Revision history for this message
Russ Allbery (rra-debian) wrote :

Evan Broder <email address hidden> writes:
> On Mon, Nov 30, 2009 at 4:01 PM, Russ Allbery <email address hidden> wrote:

>> I was trying to come up with a way of doing that, but nothing was
>> coming to mind that wasn't kind of scary (like having the package build
>> process determine whether it was being built on an Ubuntu or a Debian
>> system and building packages with different contents on that basis,
>> which seems like a bad idea since it will generate multiple *.deb files
>> with the same name and version but different contents depending on
>> where they're built).

> That was...basically what I was thinking of doing.

Maybe I should just do that -- I'm just worried about user confusion and
systems that are cross-installing some Debian packages and some Ubuntu
packages. Never producing multiple things with the same name and version
but different contents is one of those Packaging 101 rules that one should
generally never violate, though. Too many things assume the invariant
that any package with the same name and version is functionally identical.

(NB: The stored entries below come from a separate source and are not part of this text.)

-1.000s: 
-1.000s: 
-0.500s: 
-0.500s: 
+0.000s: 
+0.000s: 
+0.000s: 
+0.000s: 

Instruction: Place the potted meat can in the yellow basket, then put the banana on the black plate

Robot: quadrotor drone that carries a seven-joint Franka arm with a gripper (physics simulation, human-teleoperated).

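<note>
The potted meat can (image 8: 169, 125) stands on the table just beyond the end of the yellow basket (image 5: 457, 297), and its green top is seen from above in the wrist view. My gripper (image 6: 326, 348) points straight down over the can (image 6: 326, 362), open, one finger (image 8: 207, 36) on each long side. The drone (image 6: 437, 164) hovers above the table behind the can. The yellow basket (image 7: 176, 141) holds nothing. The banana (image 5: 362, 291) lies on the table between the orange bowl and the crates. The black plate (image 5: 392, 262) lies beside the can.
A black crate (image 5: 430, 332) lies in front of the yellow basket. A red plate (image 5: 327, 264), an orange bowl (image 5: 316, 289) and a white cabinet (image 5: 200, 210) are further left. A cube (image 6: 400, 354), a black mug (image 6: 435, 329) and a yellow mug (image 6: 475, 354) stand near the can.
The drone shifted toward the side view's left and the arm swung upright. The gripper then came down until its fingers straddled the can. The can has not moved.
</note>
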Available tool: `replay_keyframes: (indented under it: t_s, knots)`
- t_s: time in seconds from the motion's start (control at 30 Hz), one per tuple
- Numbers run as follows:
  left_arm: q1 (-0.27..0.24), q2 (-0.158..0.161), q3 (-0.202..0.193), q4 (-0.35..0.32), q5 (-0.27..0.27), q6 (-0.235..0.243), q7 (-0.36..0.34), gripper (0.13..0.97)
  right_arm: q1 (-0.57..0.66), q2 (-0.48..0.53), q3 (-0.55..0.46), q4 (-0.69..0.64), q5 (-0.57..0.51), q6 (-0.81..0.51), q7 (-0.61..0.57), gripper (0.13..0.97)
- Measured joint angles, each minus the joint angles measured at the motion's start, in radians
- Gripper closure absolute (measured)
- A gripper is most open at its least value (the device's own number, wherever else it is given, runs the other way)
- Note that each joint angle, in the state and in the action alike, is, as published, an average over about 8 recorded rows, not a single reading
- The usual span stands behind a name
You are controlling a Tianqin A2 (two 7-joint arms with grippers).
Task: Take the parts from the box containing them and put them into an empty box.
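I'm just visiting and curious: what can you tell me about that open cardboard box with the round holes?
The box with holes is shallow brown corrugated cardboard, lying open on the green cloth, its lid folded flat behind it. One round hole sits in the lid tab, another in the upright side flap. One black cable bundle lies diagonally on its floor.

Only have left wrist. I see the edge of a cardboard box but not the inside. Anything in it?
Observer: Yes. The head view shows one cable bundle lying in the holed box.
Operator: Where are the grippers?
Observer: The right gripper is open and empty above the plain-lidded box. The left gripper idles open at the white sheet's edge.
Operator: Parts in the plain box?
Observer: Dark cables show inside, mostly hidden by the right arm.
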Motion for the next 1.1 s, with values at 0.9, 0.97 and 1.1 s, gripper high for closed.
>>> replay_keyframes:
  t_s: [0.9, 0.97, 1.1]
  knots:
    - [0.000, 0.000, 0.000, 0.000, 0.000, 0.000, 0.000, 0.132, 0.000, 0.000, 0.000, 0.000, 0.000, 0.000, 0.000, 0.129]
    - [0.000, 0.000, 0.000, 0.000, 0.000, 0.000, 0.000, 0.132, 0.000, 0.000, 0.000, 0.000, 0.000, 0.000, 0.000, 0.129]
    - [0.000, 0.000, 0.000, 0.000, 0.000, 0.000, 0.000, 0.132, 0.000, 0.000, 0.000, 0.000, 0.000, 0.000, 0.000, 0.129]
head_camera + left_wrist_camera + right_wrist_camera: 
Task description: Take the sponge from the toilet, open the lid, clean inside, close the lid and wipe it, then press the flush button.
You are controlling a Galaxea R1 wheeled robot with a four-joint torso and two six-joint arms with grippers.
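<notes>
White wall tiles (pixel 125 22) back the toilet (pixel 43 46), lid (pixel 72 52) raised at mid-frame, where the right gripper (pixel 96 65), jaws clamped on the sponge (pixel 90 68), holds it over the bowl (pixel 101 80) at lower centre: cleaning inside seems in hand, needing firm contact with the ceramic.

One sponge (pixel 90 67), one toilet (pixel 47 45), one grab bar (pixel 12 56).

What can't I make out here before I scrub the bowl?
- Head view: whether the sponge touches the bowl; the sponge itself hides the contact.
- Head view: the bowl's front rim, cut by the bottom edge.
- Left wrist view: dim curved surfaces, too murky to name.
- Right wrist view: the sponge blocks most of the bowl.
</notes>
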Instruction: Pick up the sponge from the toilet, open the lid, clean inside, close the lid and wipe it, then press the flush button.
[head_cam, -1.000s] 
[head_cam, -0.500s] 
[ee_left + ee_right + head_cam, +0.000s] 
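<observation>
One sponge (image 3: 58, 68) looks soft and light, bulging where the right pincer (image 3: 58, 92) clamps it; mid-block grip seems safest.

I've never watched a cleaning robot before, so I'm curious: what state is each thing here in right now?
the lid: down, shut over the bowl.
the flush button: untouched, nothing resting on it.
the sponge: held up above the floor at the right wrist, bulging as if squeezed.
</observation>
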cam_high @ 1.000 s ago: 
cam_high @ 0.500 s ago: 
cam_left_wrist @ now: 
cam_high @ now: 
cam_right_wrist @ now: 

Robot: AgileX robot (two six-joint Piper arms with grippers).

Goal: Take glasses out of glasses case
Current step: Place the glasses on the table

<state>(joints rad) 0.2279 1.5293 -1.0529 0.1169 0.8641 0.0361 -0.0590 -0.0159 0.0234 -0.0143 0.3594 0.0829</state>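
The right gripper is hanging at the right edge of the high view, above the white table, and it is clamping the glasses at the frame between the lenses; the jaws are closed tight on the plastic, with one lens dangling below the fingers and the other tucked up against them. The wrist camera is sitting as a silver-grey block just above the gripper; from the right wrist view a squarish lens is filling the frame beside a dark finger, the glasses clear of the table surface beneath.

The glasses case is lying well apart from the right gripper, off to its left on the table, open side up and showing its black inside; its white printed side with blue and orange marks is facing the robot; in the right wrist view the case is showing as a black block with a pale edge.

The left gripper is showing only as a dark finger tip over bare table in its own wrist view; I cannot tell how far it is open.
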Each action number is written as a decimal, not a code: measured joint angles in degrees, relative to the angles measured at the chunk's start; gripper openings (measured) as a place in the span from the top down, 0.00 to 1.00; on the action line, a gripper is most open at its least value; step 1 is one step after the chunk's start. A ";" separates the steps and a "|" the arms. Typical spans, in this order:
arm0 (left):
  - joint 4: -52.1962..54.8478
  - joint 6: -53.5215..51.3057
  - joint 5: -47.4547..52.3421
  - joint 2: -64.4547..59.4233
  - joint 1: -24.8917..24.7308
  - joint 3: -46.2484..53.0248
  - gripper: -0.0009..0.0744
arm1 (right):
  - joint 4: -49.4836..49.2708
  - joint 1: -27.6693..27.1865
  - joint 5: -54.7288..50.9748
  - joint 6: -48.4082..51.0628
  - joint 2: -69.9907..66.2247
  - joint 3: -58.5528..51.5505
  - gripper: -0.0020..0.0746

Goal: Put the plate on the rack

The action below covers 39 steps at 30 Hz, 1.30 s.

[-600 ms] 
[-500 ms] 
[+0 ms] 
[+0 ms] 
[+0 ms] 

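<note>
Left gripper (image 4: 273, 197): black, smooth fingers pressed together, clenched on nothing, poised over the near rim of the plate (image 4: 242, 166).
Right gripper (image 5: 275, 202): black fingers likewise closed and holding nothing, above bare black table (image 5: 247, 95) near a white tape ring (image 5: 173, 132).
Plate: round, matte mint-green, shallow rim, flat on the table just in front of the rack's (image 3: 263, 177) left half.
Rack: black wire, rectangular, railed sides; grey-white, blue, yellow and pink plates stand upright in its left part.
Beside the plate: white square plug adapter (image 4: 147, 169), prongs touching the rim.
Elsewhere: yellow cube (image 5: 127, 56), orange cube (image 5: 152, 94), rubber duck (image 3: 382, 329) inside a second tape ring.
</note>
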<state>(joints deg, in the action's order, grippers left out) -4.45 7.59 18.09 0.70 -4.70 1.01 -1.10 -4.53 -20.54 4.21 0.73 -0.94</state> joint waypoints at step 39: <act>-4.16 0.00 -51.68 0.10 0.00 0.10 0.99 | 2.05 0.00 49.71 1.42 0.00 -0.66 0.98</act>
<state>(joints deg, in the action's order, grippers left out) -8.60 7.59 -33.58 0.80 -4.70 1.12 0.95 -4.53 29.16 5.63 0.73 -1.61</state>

I suppose another alternative would be to ship an upstart configuration
even on Debian, since it would just sit there in the upstart directory and
not do anything unless upstart was installed. Hm. Maybe I should ask
about this on debian-devel.

--
Russ Allbery (<email address hidden>) <http://www.eyrie.org/~eagle/>

Revision history for this message
Russ Allbery (rra-debian) wrote :

To update this bug, we came away from DebConf10 with a plan for how to adapt Debian Policy to allow packages to support multiple init systems. As soon as that is finalized (post-squeeze), I will start shipping an upstart job in the openafs package in both Debian and Ubuntu and deactivate the init script if upstart is in use.

Revision history for this message
Russ Allbery (rra-debian) wrote :

For anyone still watching this, the Debian Policy is still ongoing, so a fix for this is still pending a conclusion that would allow me to ship an upstart job in Debian.

Changed in openafs (Ubuntu):
status: New → Confirmed
Revision history for this message
Jonathan Reed (jdreed) wrote :

Is this still pending Debian Policy? We just got bitten by this in Precise and are debating whether to implement a workaround and which one to implement.

Revision history for this message
Jonathan Reed (jdreed) wrote :

Er, to be more specific, we're using LightDM, not gdm, but it's essentially the same bug: "The login screen appears before the filesystem is ready".